(Work instruction)
This task calls for the lines below starting at the one containing "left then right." and ending at the one containing "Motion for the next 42", repeated exactly with both ends kept and pictures left out.

[Data records]

Content starts

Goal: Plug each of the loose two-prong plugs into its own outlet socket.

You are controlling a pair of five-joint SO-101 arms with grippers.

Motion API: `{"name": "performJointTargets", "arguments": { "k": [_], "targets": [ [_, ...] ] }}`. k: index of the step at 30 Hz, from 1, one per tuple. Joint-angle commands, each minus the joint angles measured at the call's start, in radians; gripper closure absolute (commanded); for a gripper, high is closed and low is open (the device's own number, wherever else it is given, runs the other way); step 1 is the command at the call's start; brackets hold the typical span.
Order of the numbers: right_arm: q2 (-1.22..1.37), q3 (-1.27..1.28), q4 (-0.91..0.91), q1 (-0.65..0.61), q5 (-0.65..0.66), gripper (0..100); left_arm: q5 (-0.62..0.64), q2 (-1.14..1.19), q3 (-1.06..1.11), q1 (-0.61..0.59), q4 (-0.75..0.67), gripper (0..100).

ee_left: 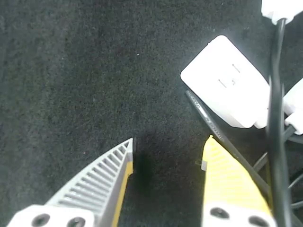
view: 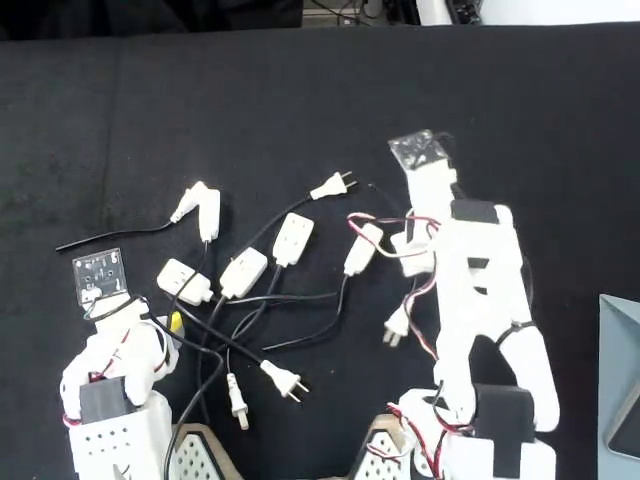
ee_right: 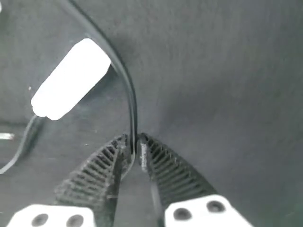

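Two grippers, four loose plugs and several white sockets lay on a black table (view: 300,90). All places were taken from the central socket (view: 243,272).

1. Left gripper (ee_left: 170,142): below and left of the central socket. Its jaws stood apart with nothing between them, and the tips were close over the table.
2. Near socket (ee_left: 225,82): just left of the central socket, slots facing up. It lay just beyond the left gripper's yellow finger (ee_left: 229,179), and a black lead (ee_left: 222,137) ran along its edge.
3. Right gripper (ee_right: 135,139): carried by the right arm (view: 480,290), well right of the central socket. Its jaws were pinched together on a thin black cable (ee_right: 129,94). A white rounded body (ee_right: 71,78) lay just beside that cable.
4. Upper plug (view: 335,185): above and right of the central socket, unplugged.
5. Lower plug (view: 282,378): below and slightly right, unplugged.
6. Bottom plug (view: 237,400): almost straight below, unplugged.
7. Far plug (view: 397,325): right and lower, close to the right arm, unplugged.
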Motion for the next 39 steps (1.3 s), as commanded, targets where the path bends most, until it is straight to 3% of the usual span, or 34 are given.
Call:
{"name": "performJointTargets", "arguments": {
  "k": [1, 6, 12, 15, 20, 27, 30, 34, 39],
  "targets": [
    [-0.036, -0.082, -0.040, 0.014, 0.109, 98.6, -0.012, -0.003, 0.019, -0.012, 0.003, 77],
    [0.027, -0.162, -0.054, 0.008, 0.127, 96.8, -0.012, -0.003, 0.019, -0.012, 0.003, 77],
    [0.150, -0.318, 0.153, -0.035, 0.066, 69.4, -0.012, -0.003, 0.019, -0.012, 0.003, 77],
    [0.183, -0.392, 0.313, -0.075, 0.052, 62.2, -0.012, -0.003, 0.019, -0.012, 0.003, 77],
    [0.199, -0.427, 0.514, -0.126, 0.049, 64.6, -0.012, -0.003, 0.019, -0.012, 0.003, 77],
    [0.205, -0.403, 0.597, -0.110, 0.052, 74.3, -0.012, -0.003, 0.019, -0.012, 0.003, 77],
    [0.205, -0.360, 0.537, -0.092, 0.075, 74.3, -0.012, -0.003, 0.019, -0.012, 0.003, 77],
    [0.205, -0.305, 0.402, -0.032, 0.232, 69.4, -0.012, -0.003, 0.019, -0.012, 0.003, 77],
    [0.206, -0.252, 0.321, -0.011, 0.245, 67.3, -0.012, -0.003, 0.019, -0.012, 0.003, 77]
  ]
}}
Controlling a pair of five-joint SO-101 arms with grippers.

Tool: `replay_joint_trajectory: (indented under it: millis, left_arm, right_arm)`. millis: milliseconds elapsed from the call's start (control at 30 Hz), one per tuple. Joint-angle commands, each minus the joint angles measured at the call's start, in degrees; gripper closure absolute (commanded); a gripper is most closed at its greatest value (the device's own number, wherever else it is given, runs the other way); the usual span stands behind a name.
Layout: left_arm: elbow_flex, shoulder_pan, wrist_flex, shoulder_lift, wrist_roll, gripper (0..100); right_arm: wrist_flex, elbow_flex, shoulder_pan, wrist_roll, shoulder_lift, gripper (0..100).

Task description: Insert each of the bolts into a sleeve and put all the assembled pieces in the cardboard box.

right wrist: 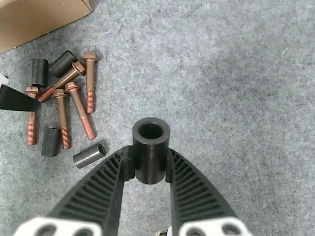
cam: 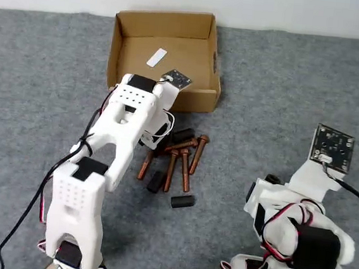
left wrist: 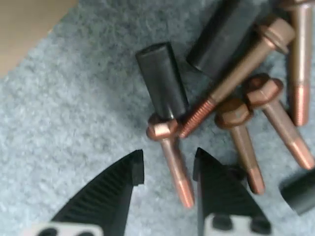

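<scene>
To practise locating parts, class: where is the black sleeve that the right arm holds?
In the right wrist view, the sleeve sits clamped in the right tool over grey carpet, to the right of the bolts, apart from them.

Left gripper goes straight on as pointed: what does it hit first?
The left gripper likely meets the bolt between its open jaws first; a sleeve lies just past its head. Depth unclear.

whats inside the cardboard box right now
Only a small white slip lies on the floor of the cardboard box; nothing else shows in it. The left arm's wrist camera hides a bit of the floor by the near wall.
</scene>
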Motion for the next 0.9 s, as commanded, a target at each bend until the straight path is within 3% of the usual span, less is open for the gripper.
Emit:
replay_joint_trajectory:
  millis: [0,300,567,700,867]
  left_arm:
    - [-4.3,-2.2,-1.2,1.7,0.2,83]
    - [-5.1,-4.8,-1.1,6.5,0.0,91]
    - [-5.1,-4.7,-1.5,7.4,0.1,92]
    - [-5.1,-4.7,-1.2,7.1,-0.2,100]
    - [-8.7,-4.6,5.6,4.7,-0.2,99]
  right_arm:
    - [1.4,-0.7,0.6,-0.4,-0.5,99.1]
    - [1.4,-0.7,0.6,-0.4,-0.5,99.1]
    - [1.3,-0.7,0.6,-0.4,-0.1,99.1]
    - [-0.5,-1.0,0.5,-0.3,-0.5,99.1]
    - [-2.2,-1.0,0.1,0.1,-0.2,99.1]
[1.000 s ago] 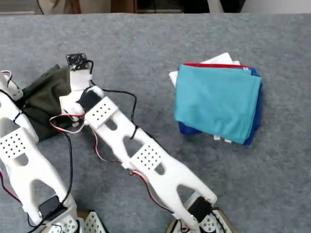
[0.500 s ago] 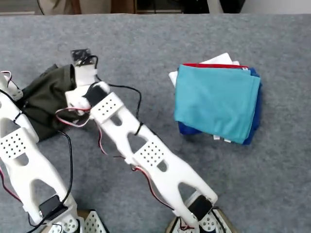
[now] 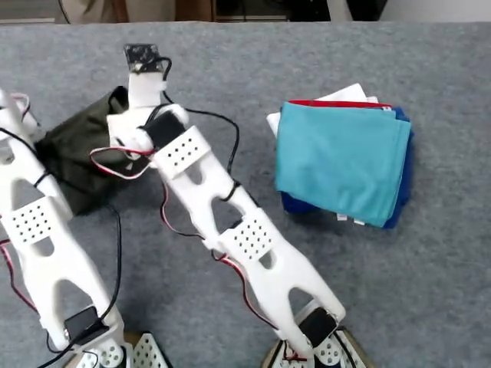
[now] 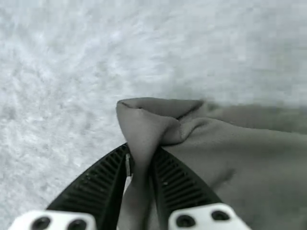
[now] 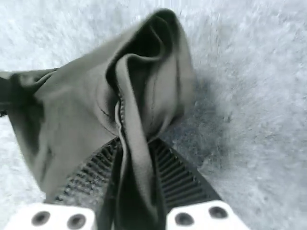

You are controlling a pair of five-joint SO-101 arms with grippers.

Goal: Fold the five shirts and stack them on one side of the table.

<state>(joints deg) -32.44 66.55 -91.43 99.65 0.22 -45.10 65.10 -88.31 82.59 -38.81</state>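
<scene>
Gripping olive shirt (image 3: 73,157) near bench (image 3: 230,77) left edge: pinched tight in left fingers (image 4: 105,177) at a bunched corner, in right fingers (image 5: 180,172) at another fold, probably to spread for folding. Drop target, by judgement: teal-topped stack (image 3: 341,161) toward right edge.

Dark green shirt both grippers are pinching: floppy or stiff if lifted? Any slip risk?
Likely floppy: the dark green shirt bunches into soft folds where the right gripper pinches it, so it should sag between grips. Slip seems unlikely: the left gripper clamps a doubled fold between ribbed jaws.
</scene>
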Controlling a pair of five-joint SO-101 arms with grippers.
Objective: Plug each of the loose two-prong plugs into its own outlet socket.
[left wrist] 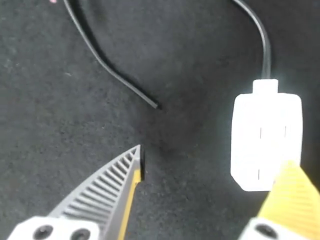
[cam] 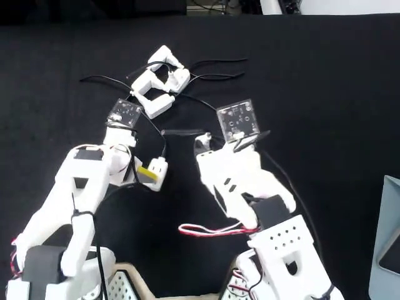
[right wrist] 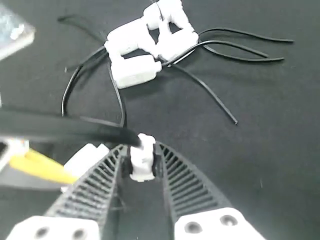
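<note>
My right gripper (right wrist: 143, 150) is shut on a small white two-prong plug (right wrist: 143, 161), whose black cord (right wrist: 60, 129) runs off to one side. In the high view this right gripper (cam: 201, 145) sits at the table's middle. Just to its left, the left gripper (cam: 147, 172) stands open beside a white outlet socket (cam: 157, 170). In the left wrist view, the socket (left wrist: 266, 142) lies face up against the yellow finger (left wrist: 292, 187). The grey finger (left wrist: 117, 182) is well apart from it. A cluster of white plugs and sockets (cam: 159, 81) with black cords lies farther back.
A loose black cord end (left wrist: 155, 105) lies on the black cloth near the left gripper. Red and white wires (cam: 212, 229) trail by the right arm's base. A grey-blue bin (cam: 389, 244) stands at the right edge.
</note>
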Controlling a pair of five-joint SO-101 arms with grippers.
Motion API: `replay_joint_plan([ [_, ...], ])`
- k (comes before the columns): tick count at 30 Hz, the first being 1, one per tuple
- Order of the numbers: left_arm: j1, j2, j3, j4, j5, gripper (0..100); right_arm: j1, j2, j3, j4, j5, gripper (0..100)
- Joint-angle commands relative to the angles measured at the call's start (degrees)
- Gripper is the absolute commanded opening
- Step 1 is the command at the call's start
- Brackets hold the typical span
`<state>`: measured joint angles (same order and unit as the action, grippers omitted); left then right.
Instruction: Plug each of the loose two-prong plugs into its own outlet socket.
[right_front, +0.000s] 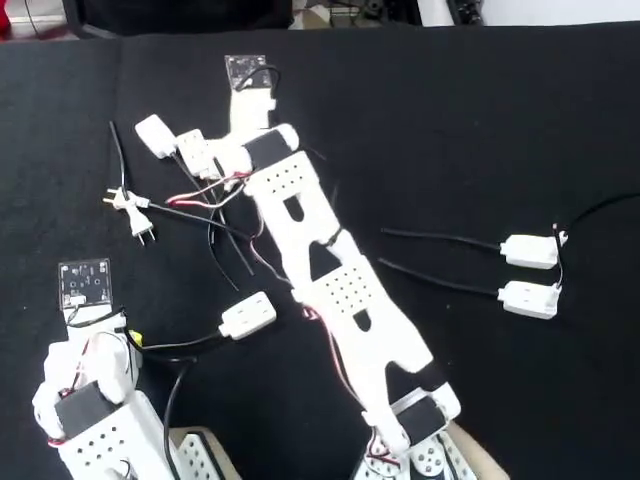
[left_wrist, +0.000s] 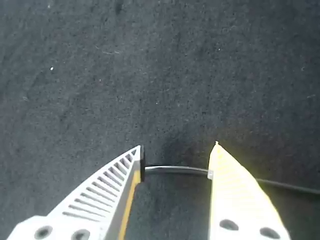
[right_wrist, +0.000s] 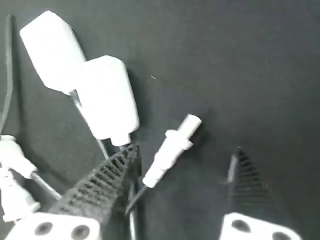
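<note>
left tool (left_wrist: 177, 150) released, astride black cable (left_wrist: 175, 170), cable ends hidden | right tool (right_wrist: 185, 150) released, straddling white plug (right_wrist: 170, 147), prongs hard to make out

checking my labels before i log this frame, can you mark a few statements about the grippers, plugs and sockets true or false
1. The right gripper is open. True.
2. The left gripper is shut on a socket. False: it is open, and a black cable crosses between its fingertips.
3. Two white sockets lie next to each other at the right of the high view. True.
4. Every plug is already in a socket. False: a loose plug lies on the table.
</note>
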<state>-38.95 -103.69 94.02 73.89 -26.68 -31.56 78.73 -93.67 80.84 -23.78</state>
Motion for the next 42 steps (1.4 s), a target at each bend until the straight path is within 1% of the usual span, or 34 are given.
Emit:
replay_joint_plan([
  [1,0.0,-0.5,-0.4,0.1,-0.4,22,-1.0,-0.2,0.2,-3.3,-2.4,30.1],
  [4,-0.2,-0.5,-0.4,0.2,-0.4,22,0.0,0.7,5.3,-6.4,-3.3,29.8],
  [8,-0.2,-0.5,-0.4,0.2,-0.4,22,-0.1,-0.6,10.2,-5.9,-3.3,28.5],
  [10,-0.3,-0.5,-0.4,0.2,-0.4,22,-0.2,-1.1,11.1,-5.3,-3.3,21.5],
  [13,-0.3,-0.5,-0.4,0.2,-0.4,22,0.2,-1.3,11.5,-5.5,-3.3,5.0],
  [14,-0.3,-0.5,-0.4,0.2,-0.4,22,0.4,-1.4,11.5,-5.5,-3.2,0.8],
  [16,-0.4,-0.5,-0.4,0.2,-0.4,22,0.5,-1.4,11.5,-5.5,-2.3,3.8],
  [19,-0.3,-0.5,-0.4,0.2,-0.4,22,0.7,-1.5,11.3,-5.4,-2.1,0.9],
  [28,0.0,-0.5,-0.4,0.0,-0.4,22,0.8,-2.6,1.5,0.5,-2.1,1.1],
  [31,0.0,-0.5,-0.4,0.0,-0.4,22,1.7,-2.9,-2.9,0.7,-2.1,1.1],
  [36,0.0,-0.5,-0.4,-0.1,-0.4,22,4.2,-9.0,-2.2,-3.5,-2.3,1.1],
  [42,0.0,-0.5,-0.4,-0.1,-0.4,22,4.5,-19.4,-2.2,-2.9,-2.2,1.1],
])
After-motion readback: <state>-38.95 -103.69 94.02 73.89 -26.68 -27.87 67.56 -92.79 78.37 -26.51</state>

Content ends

(Exercise answer)
`<state>`: measured joint angles (same order and unit as the action, grippers omitted); left then right.
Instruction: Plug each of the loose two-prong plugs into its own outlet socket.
[right_front, +0.000s] 
[left_wrist, +0.000s] 
[right_wrist, +0.000s] 
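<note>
left tool (left_wrist: 177, 150) released, astride black cable (left_wrist: 175, 170), cable ends hidden | right tool (right_wrist: 185, 150) released, straddling white plug (right_wrist: 170, 147), prongs hard to make out

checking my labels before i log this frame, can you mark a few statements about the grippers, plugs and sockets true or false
1. The right gripper is open. True.
2. The left gripper is shut on a socket. False: it is open, and a black cable crosses between its fingertips.
3. Two white sockets lie next to each other at the right of the high view. True.
4. Every plug is already in a socket. False: a loose plug lies on the table.
</note>
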<state>-38.95 -103.69 94.02 73.89 -26.68 -31.56 78.73 -93.67 80.84 -23.78</state>
Motion for the next 42 steps (1.4 s), a target at each bend until the straight path is within 1% of the usual span, or 34 are given.

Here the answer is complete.